= Domaine du Vieux Lazaret =

Vineyard in the Rhône Valley, France

Domaine du Vieux Lazaret is a vineyard spanning over 250 acre in the Rhône Valley in southern France. It was originally the site of a Lazarist hospice in the eighteenth century.

==History==
The origin of the name Vieux Lazaret dates back to the 18th century, when a hospice (or Lazaret) existed in the village of Châteauneuf-du-Pape. This hospice, provided by the Lazarists, offered comfort and shelter for the poor and infirm. The Lazarists were a silent order of monks, which were founded in 1625 by St Vincent de Paul to look after the sick and the needy in the French countryside.
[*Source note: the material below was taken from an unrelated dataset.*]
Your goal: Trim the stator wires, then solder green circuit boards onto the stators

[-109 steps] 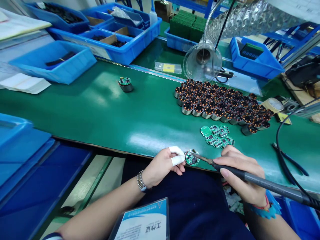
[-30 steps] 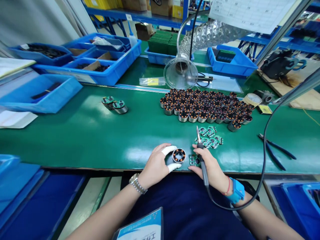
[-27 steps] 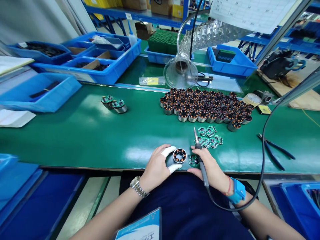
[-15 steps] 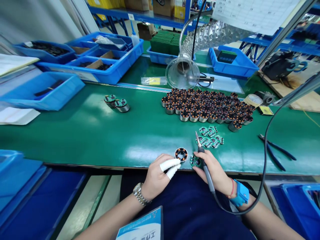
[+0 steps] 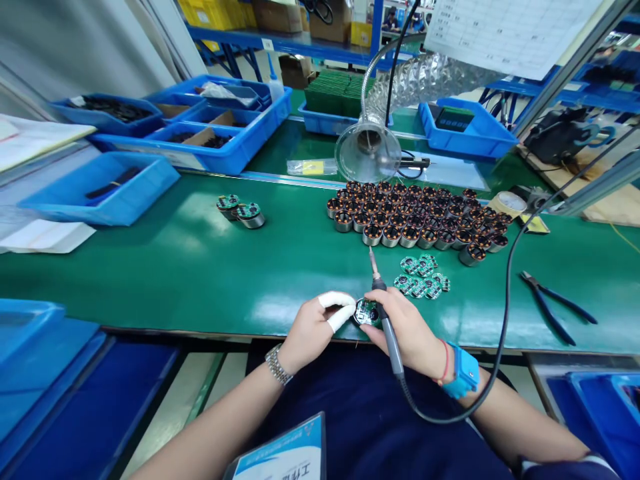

The buildings eventually fell into disuse, and were sold by the commune during the 19th century to the Quiot family. Afterwards, the Quiot family used the structures as agricultural buildings.

===Modernization===
While originally situated in the village of Châteauneuf-du-Pape near other properties owned by the Quiot family, these original buildings have today been extended and modernized, and now form the main center of the agricultural activities of Vignobles Jérôme Quiot.

==Vineyard==
The Domaine du Vieux Lazaret is the largest estate in Châteauneuf-du-Pape, and covers over 250 acre in 35 different parcels for the production of Châteauneuf-du-Pape AOC. Due to its size, the vineyard covers a complex variety of soil types. Modern winemaking techniques, along with rigorous selection, are employed in this area to produce wine. The Quiot family has owned vineyards in this region for over 200 years.